Titel
Ontslagvergoeding in Nederland belast
Publicatiedatum
07/03/2024
Categorie
Inkomstenbelasting
Bron
Rechtbank Zeeland-West-Brabant
Aard
jurisprudentie
Nummer
ECLINLRBZWB20241015, BRE 22/5460
Samenvatting

Een werknemer van een Nederlandse werkgever is enige tijd uitgeleend aan een Luxemburgse dochtermaatschappij van zijn werkgever. Het belastingverdrag met Luxemburg dateert van 1968. Volgens de Hoge Raad moet het begrip werkgever in belastingverdragen, die voor 22 juli 2010 zijn gesloten, materieel uitgelegd worden. Bij inlening van personeel over de grens moet aan de hand van het belastingverdrag worden beoordeeld wie werkgever is. De inlenende onderneming kwalificeert als materiële werkgever wanneer de werknemer in een gezagsverhouding tot de inlenende onderneming staat en de werkzaamheden voor rekening en risico van de inlenende onderneming worden verricht. Aan de laatste voorwaarde is volgens de Hoge Raad alleen voldaan als de salariskosten van de werknemer geïndividualiseerd worden doorbelast aan de inlenende onderneming.

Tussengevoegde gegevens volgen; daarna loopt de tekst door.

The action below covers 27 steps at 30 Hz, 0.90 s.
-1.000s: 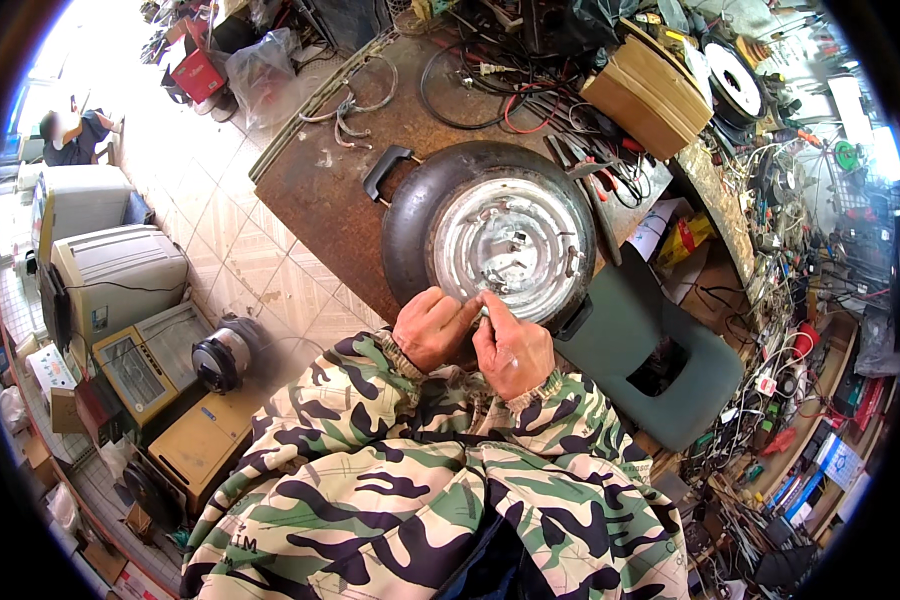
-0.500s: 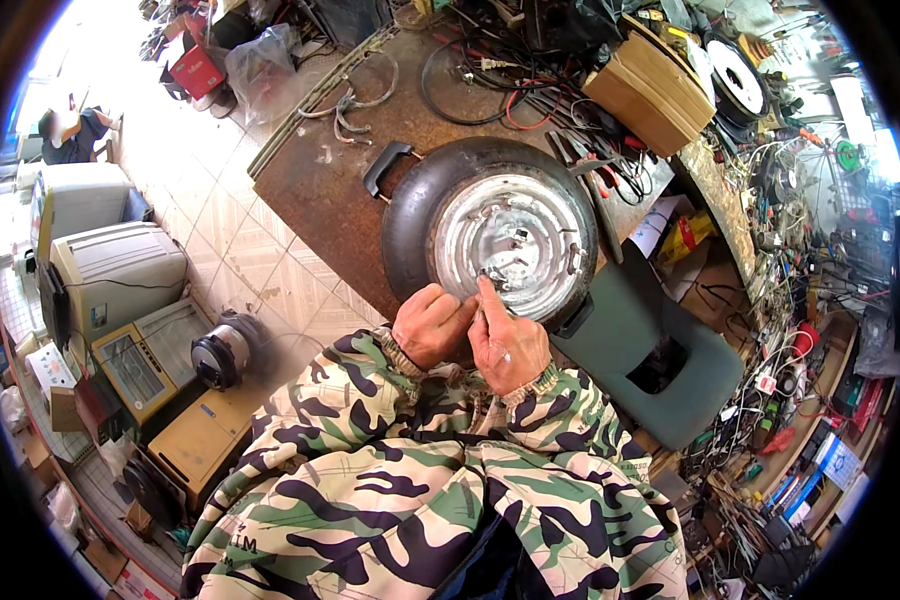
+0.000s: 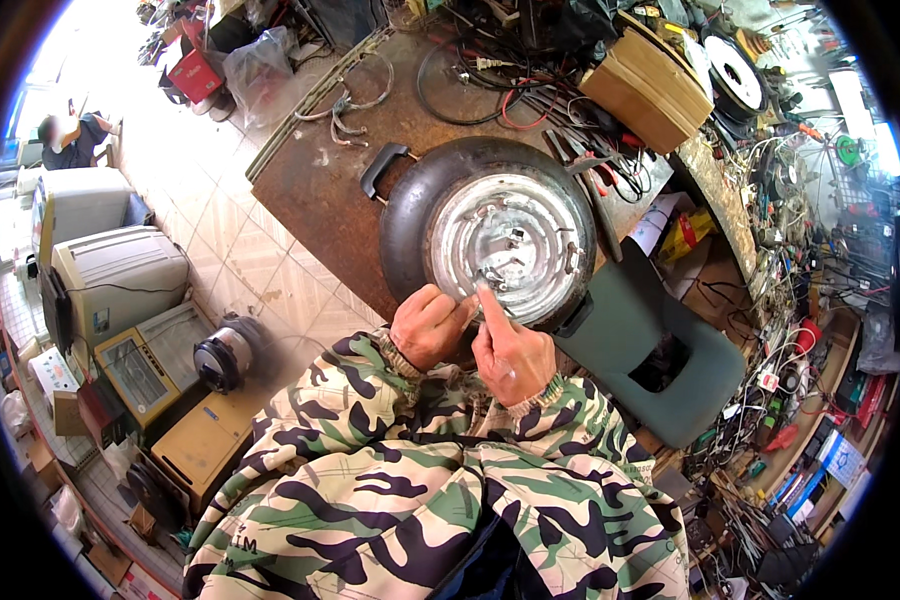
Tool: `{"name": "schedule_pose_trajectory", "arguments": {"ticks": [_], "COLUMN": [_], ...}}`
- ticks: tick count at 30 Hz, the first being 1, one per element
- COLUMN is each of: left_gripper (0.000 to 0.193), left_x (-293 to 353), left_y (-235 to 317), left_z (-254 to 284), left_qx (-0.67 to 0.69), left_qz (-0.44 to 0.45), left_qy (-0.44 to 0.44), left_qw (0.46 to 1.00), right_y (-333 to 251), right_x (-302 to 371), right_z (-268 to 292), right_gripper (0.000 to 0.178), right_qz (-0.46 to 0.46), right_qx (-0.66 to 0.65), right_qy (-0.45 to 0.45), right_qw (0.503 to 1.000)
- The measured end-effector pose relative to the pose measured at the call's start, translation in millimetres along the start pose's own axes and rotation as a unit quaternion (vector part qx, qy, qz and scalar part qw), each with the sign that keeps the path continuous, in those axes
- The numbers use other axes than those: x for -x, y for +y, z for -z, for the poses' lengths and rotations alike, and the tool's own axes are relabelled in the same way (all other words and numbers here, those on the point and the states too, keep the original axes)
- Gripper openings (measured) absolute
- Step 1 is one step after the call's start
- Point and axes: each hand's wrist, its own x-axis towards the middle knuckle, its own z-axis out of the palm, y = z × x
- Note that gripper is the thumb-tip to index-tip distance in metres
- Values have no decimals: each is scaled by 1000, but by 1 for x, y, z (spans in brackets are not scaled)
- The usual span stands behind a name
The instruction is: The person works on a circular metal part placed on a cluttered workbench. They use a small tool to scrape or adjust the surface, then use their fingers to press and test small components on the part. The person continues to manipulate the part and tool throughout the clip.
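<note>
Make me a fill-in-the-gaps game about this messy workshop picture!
1. Both hands, the left hand and the right hand, work at the near edge of the round silver ____ inside a black ring.
2. The sleeves have a ____ pattern.
3. The black pan sits on a rusty brown ____.
4. Right of the pan lies a dark green ____ with a hole in it.

Missing words: plate; camouflage; table; seat

You are looking down on a pale tiled floor [image 3: 240, 260], washed bright by daylight toward the upper left. Along your left stand old boxy beige monitors [image 3: 110, 275] and a yellowish casing [image 3: 195, 440]. The rusty brown workbench top [image 3: 320, 180] runs ahead of you, a cardboard box [image 3: 645, 85] at its far end, tangled cables [image 3: 490, 70] beside it, cluttered shelves [image 3: 820, 300] on your right.
</note>
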Motion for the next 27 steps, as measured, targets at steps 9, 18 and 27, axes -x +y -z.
{"name": "schedule_pose_trajectory", "arguments": {"ticks": [9, 18, 27], "left_gripper": [38, 35, 33], "left_x": [2, -3, 0], "left_y": [-2, 3, 1], "left_z": [0, 0, -2], "left_qx": [3, 10, 1], "left_qz": [-6, -6, -10], "left_qy": [-16, -1, -6], "left_qw": [1000, 1000, 1000], "right_y": [8, 8, 9], "right_x": [-9, 4, -2], "right_z": [-17, -3, -3], "right_gripper": [60, 52, 70], "right_qz": [-42, -53, -12], "right_qx": [23, -28, -18], "right_qy": [-80, -47, -69], "right_qw": [996, 997, 997]}}
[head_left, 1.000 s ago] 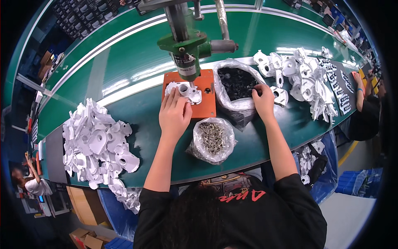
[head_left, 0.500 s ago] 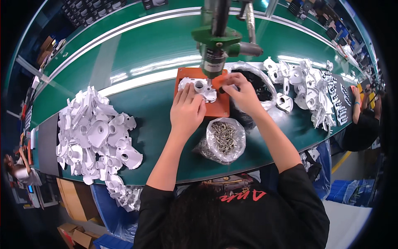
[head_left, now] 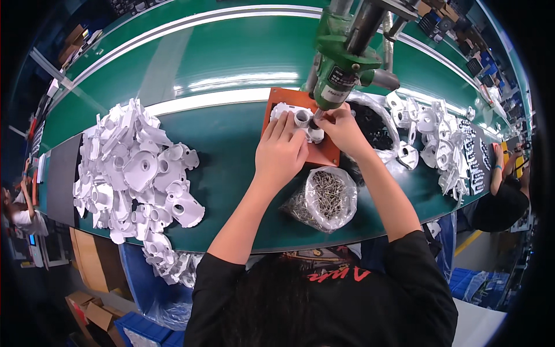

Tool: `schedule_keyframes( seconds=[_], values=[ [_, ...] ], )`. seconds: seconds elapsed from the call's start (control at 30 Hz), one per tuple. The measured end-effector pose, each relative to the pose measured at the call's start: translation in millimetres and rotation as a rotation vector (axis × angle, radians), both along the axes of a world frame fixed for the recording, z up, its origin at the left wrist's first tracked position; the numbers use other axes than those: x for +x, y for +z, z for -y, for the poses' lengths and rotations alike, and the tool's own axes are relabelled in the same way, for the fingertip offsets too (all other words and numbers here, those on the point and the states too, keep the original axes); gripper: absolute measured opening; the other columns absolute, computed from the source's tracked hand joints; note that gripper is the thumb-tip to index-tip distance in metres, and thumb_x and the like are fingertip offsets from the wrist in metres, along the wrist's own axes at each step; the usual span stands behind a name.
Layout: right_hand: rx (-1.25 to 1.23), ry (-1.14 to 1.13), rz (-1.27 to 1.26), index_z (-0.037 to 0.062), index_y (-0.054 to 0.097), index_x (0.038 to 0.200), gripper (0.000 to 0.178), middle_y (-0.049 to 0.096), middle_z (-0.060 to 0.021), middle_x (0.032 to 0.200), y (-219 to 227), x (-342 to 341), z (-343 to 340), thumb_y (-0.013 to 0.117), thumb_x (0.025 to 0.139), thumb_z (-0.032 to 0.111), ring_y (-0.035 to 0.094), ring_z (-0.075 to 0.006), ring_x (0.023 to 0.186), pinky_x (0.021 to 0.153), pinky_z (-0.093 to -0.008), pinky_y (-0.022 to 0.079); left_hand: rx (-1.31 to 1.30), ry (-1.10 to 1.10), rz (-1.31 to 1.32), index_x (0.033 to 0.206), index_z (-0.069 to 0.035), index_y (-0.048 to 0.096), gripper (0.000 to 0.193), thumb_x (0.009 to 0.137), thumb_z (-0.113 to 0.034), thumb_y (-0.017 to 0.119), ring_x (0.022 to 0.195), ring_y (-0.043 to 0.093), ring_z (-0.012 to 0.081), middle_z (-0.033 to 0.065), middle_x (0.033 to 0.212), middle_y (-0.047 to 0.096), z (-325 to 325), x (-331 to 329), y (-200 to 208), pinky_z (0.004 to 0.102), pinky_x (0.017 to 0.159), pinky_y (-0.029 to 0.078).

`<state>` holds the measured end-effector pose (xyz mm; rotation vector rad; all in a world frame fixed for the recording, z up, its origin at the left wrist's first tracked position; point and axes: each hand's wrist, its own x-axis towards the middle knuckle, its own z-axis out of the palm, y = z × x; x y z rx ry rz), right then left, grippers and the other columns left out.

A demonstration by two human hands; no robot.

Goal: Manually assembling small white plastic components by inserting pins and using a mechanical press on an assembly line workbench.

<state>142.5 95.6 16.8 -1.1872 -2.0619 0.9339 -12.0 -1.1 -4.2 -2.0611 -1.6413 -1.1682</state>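
Note:
A white moulded plastic part [head_left: 302,118] with a round collar lies on the orange board [head_left: 325,155]. My left hand [head_left: 281,149] holds it there, fingers stretched over its left side and thumb along the near edge. The fingers of my right hand [head_left: 346,132] are pinched around a small black piece [head_left: 315,124] at the right side of the white part, beside the collar. Directly over this spot hangs the green press-like tool [head_left: 341,69], its lower tip close to my right fingertips. Those fingertips partly hide the black piece.
An open clear bag of screws [head_left: 329,199] stands nearer me. Bagged black parts [head_left: 371,124] sit right of the board. White parts are heaped at left [head_left: 139,173] and right [head_left: 442,136]. Another person [head_left: 502,199] works at far right.
My right hand has brought the black piece left, against the white part and under the tool. My left hand stays on the white part. The whole view has shifted somewhat.

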Motion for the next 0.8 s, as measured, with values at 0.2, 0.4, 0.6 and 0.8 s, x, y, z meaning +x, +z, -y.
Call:
schedule_keyframes(
  seconds=[0.2, 0.4, 0.6, 0.8],
  values=[
    [0.177, -0.007, 0.008, 0.0026, 0.053, 0.112, 0.040, 0.048, -0.0144, 0.114, -12, 2, 6, 0.066, 0.080, 0.022, 0.043, -0.0313, 0.114, 0.097, -0.0449, 0.030, 0.004, 0.003, -0.024, 0.083, -0.003, 0.057, 0.012, 0.080, -0.014, 0.062, 0.110, 0.060, 0.0349, 0.0223, 0.113, 0.063, -2, 2, -1, 0.0456, 0.096, 0.046],
    [0.299, -0.119, 0.053, 0.0033, 0.052, 0.114, 0.042, 0.051, -0.0153, 0.114, 1, 4, 18, 0.068, 0.078, 0.018, 0.047, -0.0324, 0.111, 0.096, -0.0421, 0.035, 0.010, 0.005, -0.022, 0.084, -0.004, 0.057, 0.012, 0.080, -0.015, 0.061, 0.110, 0.060, 0.0352, 0.0224, 0.113, 0.063, -2, 4, 0, 0.0453, 0.097, 0.045],
    [0.152, 0.108, -0.051, 0.0021, 0.062, 0.095, 0.020, 0.062, -0.0109, 0.094, 29, 54, 64, 0.069, 0.078, 0.010, 0.058, -0.0250, 0.091, 0.080, -0.0370, 0.046, 0.014, 0.004, -0.012, 0.082, -0.005, 0.056, 0.011, 0.080, -0.015, 0.061, 0.109, 0.060, 0.0351, 0.0224, 0.112, 0.063, -1, 0, -2, 0.0455, 0.097, 0.045],
    [0.320, 0.413, 0.311, 0.0028, 0.065, 0.078, 0.009, 0.060, -0.0075, 0.076, 34, 79, 95, 0.069, 0.070, 0.006, 0.056, -0.0268, 0.078, 0.070, -0.0379, 0.046, 0.019, 0.007, -0.018, 0.081, -0.005, 0.055, 0.011, 0.080, -0.014, 0.061, 0.109, 0.060, 0.0350, 0.0222, 0.112, 0.063, -1, 0, -1, 0.0460, 0.097, 0.045]
  ],
)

De Rechtbank Zeeland-West-Brabant is van oordeel dat de werknemer geen recht heeft op aftrek ter voorkoming van dubbele belasting voor zijn werkzaamheden in Luxemburg. De werknemer heeft niet aannemelijk gemaakt dat zijn werkgever zijn salariskosten geïndividualiseerd heeft doorbelast aan de Luxemburgse dochtermaatschappij. Dat gold ook voor de van de Nederlandse werkgever ontvangen ontslagvergoeding. De rechtbank stelt vast dat Nederland het heffingsrecht heeft over het volledige loon van de werknemer gedurende de laatste twaalf maanden van zijn dienstbetrekking. Toerekening van de belastingheffing over de ontslagvergoeding aan Luxemburg is daarom niet aan de orde.